PALYAÇO Bölüm 32 "Saklanan Gerçek"

153 38 2
                                    

Emre artık içinde tutamayacağını biliyordu:
-"Tamam, anlatacağım. Ama önce arabaya binmeliyiz." dedi.

Zeynep ve Emre arabaya binip evlerine doğru yol aldılar. Emre arabaya bindikten sonra da konuşmadı. Zeynep, Emre'nin sessizliğine sinirlenmişti:
-"Ee, neye susuyorsun?"

Emre düşünceli bir tavırla:
-"Nereden başlayacağımı düşünüyorum"

-"En başından. Üniversitede kızın öldüğü günden."

-"Tamam. Başlıyorum."dedi Emre. Derin nefes alıp anlatmaya başladı:

-"Olayın olduğu gün tek görgü şahidi bendim. Ve katilin hippi karavanıyla kaçan bir palyaço olduğunu söyledim. Polisler karavanı da palyaçoyu da aradılar ama ikisini de bulamadılar."

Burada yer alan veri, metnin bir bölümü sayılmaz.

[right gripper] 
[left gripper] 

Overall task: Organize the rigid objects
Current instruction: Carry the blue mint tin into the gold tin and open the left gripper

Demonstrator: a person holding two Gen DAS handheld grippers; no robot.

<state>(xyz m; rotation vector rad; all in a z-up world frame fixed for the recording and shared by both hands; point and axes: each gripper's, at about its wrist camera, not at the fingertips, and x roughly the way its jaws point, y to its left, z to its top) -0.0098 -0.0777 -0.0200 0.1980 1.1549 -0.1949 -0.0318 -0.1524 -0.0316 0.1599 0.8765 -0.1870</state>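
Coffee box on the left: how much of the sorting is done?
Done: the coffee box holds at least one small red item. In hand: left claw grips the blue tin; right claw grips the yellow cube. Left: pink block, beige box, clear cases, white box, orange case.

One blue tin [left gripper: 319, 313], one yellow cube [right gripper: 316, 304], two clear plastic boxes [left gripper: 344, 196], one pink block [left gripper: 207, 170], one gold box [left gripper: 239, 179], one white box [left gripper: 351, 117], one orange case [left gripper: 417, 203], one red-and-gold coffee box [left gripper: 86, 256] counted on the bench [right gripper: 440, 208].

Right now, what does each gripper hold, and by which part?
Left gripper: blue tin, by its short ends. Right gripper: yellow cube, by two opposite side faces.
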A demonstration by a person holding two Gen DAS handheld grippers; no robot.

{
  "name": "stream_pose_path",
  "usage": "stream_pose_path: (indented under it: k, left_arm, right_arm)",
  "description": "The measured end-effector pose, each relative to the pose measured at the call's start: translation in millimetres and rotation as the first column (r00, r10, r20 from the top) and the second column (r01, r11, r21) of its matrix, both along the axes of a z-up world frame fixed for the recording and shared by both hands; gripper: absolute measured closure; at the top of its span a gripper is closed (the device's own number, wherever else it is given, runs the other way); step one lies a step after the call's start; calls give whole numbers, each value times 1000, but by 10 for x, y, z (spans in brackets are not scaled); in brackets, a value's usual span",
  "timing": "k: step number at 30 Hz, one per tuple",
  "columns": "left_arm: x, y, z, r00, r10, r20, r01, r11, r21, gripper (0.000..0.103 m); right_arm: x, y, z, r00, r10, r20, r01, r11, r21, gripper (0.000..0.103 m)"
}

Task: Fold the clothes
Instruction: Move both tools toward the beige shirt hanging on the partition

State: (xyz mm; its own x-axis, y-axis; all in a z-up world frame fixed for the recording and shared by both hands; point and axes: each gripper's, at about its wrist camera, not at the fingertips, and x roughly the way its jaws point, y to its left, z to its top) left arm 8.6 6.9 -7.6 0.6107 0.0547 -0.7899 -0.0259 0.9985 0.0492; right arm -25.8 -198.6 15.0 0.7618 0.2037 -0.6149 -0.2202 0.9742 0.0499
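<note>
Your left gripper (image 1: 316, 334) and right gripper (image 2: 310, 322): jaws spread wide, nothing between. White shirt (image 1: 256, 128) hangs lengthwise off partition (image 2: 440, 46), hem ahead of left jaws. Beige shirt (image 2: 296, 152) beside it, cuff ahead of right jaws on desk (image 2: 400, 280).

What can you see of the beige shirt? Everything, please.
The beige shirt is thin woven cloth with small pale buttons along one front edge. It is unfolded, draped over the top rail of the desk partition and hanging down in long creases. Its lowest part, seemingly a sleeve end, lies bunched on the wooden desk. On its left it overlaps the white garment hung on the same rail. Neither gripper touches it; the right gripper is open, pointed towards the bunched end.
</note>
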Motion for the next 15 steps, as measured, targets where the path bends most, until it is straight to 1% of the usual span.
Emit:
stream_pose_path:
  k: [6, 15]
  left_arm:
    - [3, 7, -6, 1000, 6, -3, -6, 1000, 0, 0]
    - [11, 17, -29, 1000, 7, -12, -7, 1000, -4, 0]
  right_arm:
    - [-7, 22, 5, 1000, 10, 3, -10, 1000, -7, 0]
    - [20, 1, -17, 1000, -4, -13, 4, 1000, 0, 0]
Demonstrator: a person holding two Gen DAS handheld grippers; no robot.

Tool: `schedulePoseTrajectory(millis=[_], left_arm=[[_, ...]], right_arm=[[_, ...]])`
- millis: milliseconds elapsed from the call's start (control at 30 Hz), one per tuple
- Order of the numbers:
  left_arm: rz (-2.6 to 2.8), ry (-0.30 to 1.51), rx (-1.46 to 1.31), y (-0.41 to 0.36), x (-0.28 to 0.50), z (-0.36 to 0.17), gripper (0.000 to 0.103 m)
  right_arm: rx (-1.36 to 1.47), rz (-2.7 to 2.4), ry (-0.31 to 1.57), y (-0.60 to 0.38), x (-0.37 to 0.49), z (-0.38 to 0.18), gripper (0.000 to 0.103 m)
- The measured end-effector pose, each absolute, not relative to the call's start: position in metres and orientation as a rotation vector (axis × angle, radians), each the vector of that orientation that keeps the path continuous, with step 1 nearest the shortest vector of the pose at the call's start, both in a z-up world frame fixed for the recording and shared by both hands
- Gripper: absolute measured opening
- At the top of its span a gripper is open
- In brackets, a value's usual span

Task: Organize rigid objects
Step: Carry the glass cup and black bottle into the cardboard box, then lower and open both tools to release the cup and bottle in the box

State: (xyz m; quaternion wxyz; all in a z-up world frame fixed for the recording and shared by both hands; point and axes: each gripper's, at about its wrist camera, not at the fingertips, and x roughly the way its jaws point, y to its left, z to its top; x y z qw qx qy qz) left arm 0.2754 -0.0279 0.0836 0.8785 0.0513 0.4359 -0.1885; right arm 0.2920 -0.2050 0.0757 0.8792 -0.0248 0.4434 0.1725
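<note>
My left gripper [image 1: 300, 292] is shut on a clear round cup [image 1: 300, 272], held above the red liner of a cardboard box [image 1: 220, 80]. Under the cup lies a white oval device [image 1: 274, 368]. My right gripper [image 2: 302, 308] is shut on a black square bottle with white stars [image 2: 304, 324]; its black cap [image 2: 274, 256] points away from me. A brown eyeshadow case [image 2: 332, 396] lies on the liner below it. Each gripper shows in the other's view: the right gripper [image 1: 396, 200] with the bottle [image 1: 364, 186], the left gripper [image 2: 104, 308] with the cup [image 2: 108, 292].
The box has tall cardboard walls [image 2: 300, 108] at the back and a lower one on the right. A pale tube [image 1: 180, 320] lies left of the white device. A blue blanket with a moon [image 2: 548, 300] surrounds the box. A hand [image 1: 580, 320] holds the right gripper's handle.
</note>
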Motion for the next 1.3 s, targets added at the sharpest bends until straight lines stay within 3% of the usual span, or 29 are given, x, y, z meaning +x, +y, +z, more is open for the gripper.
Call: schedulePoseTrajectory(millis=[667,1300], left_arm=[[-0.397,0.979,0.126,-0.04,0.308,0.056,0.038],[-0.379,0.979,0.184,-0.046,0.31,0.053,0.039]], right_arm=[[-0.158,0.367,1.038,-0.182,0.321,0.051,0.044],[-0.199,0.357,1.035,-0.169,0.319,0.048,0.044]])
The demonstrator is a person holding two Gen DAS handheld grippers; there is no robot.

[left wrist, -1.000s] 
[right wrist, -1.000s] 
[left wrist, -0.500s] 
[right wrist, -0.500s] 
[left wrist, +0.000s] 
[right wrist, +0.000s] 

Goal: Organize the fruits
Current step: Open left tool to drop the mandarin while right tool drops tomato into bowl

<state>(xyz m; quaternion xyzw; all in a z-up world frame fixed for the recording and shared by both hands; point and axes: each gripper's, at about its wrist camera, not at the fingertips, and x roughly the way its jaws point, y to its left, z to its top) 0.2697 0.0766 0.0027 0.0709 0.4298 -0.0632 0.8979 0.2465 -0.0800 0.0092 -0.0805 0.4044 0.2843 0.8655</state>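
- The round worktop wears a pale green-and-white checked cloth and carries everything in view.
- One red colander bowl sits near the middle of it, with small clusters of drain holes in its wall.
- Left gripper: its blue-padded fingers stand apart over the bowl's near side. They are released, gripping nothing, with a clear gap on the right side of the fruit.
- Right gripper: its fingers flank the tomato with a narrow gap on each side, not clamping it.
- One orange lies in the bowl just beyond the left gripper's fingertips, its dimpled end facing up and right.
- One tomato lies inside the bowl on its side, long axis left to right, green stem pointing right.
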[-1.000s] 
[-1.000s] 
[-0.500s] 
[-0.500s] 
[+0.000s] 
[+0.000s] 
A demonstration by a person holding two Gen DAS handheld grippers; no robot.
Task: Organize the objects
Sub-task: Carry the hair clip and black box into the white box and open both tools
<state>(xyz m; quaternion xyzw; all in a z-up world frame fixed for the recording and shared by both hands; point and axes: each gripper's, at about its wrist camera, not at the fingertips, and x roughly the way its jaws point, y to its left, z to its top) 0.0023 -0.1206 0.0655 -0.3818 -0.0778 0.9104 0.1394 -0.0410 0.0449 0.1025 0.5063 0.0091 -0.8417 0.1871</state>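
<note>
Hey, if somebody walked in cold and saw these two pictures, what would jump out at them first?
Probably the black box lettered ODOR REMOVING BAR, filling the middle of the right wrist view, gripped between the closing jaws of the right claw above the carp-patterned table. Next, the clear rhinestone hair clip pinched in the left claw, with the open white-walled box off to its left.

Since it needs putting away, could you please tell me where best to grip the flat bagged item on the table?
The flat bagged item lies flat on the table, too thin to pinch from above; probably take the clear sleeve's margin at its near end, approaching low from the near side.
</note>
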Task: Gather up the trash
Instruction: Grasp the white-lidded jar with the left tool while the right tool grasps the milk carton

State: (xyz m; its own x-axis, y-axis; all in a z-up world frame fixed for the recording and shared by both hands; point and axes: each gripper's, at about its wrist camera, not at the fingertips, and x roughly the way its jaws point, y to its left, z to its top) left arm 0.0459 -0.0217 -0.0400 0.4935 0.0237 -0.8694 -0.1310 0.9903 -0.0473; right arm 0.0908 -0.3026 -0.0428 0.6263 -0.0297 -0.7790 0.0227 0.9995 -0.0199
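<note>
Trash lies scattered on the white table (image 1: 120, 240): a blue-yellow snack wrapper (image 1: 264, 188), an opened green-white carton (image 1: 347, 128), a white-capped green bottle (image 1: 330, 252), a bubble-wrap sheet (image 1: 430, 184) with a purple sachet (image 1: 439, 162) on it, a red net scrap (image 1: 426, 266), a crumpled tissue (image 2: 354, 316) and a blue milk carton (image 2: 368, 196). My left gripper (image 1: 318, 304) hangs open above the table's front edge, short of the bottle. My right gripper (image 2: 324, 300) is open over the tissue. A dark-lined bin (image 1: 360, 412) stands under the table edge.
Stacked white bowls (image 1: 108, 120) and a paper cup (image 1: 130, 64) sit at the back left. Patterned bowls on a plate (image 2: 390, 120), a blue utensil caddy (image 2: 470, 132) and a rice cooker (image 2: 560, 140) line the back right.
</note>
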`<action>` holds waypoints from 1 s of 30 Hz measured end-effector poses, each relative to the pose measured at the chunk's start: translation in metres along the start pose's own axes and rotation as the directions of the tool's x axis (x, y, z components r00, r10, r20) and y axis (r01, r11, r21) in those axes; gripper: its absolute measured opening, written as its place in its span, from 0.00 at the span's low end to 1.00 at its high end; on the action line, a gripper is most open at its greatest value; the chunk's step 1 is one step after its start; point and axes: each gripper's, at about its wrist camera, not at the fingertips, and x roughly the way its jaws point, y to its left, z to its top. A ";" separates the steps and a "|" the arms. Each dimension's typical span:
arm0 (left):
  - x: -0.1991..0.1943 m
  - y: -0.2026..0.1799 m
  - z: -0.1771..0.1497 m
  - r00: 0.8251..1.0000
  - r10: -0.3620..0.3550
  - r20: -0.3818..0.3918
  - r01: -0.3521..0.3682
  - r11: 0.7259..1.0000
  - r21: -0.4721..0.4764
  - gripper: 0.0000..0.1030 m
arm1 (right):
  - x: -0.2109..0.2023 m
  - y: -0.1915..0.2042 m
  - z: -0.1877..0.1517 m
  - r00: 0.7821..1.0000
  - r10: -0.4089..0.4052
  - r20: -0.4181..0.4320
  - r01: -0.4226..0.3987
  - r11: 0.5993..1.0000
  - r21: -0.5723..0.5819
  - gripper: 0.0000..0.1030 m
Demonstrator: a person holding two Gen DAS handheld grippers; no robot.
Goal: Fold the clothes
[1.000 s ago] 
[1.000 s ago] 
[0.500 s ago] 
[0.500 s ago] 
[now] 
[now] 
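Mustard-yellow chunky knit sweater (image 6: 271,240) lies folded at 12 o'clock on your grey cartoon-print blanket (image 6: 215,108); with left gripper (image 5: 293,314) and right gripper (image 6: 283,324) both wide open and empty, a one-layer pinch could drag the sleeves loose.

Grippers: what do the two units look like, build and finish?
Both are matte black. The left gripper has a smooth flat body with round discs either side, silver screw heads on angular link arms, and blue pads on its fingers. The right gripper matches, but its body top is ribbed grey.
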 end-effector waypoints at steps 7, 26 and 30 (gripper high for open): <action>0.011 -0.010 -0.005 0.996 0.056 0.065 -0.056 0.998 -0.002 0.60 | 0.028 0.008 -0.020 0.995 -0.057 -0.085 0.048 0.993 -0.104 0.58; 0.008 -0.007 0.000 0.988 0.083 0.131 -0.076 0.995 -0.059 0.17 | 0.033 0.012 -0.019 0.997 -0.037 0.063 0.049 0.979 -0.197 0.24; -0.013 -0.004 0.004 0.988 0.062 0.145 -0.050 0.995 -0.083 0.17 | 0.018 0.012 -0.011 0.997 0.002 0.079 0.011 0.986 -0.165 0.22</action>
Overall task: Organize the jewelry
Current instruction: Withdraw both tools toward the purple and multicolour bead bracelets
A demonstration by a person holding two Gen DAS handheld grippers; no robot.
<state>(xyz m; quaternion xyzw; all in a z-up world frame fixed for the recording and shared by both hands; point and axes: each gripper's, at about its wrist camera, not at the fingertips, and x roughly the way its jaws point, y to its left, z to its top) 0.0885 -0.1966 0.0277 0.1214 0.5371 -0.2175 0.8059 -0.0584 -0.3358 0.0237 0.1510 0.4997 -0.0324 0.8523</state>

-"Gerçekten palyaço mu öldürmüştü?"

-"Evet. Kesinlikle. Herşey o ölümle başladı. Olayın yaşandığı gece evde uyuyamamıştım. Ve pencereden içeriye far lambası yansımıştı. Kim diye baktığımda hippi karavanı ve palyaçoydu. Polisi arayacaktım. Fakat arayacağımı anladığı an gitmişti. Ben de o gece uzun uzun düşündüm. Ve bir tabanca almaya karar verdim. Ertesi gün bir dükkandan tabanca aldım. Ve tabancayı satın aldıktan birkaç saat sonra karakola götürüldüm. Orada beni Koray sorguya çekti."

-"Koray? Hani ouija'da katilini bulacağımız Koray mı? Arkadaşım demiştin!"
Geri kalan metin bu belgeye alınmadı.